Why do I love this oil? Let me count the ways. First, its nutritional profile contains very important components, including:
- Monounsaturated fat. Macadamia-nut oil is mostly monounsaturated—in fact, it contains a higher percentage of this beneficial kind of fat than any other food found in nature.
- Minerals. This oil packs a punch of potassium, phosphorus, magnesium, calcium, selenium, zinc, copper, and iron, which are essential for heart health, restful sleep, DNA repair, detoxification, and improving brain function, to name a few.
- Vitamins, including B vitamins, vitamin E, niacin, and folate. Vitamin E is especially important in lowering heart disease risk, because it helps stop plaque from accumulating in your arteries and slowing down blood flow.
- Phytochemicals. These are a group of natural chemicals, including polyphenols and flavonols, that are found in plants and have positive effects on human health.
- Antioxidants. These protect our bodies from the ravages of oxidative stress.
- Fatty acids. Palmitoleic acid, an omega-7 fatty acid, reduces inflammation, increases the body’s sensitivity to insulin, and may help with weight loss. Macadamia nut oil also contains a small amount of omega-3 fatty acid and, unlike many vegetable oils, it’s low in omega-6 fatty acids—which most of us get too much of.
- Plant sterols. These are compounds that help prevent cholesterol from being absorbed into your blood.

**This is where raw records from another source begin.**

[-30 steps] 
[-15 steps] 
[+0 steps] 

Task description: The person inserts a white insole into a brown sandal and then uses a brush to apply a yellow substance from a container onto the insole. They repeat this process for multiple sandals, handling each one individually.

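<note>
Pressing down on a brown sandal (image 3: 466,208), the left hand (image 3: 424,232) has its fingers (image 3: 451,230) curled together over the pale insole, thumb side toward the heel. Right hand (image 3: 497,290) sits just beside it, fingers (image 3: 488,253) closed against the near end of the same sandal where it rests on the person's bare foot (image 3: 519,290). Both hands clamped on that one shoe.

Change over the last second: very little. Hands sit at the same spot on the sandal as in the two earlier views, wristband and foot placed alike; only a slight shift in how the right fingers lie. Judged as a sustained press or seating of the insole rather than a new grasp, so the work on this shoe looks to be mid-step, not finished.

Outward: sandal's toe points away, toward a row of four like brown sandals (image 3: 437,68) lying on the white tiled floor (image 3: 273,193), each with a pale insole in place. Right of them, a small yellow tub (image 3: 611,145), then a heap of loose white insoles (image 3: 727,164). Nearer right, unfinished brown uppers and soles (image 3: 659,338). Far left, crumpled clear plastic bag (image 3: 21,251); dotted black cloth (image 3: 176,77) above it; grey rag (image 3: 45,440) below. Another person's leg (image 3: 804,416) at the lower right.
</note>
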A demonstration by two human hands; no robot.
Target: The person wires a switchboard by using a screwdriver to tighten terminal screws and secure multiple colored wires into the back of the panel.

With all of these nutrients, it’s no wonder that studies have suggested that macadamias may offer a slew of health benefits. But, for cooking purposes, macadamia nut oil is also ideal because it has a very high smoke point—it can be heated to 425°F before breaking down. (One key warning, though: Macadamia nuts are toxic to dogs, so keep them away from your four-legged friends.)
Choosing the Best Oils—and What to Avoid
Many of you may be asking: Where’s the extra-virgin olive oil on this list? Olive oil (and some other oils) are nutritious when consumed in raw form, but they can oxidize and become harmful when heated to high temperatures. In other words, when oils reach their smoking point during cooking, they break down, lose nutritional value, and become toxic. That’s why I prefer to reach for extra-virgin olive oil in “raw” applications, like when making salad dressings.
While keeping the above recommendations in mind, also remember that any oil should be used in small amounts. Actually, you often don’t even need oil for cooking—many of the recipes in my book, The Omni Diet, suggest using vegetable broth for sautéing instead of oil. In most cases, it works just as well.
But when you are reaching for a small amount of oil while cooking, I recommend organic, unrefined, expeller-pressed, and cold-pressed oils. Processing strips oils of their nutritional value, which makes them nothing more than liquid fat—in other words, not healthy. Instead, look for unrefined oils, which you can find in most health food stores.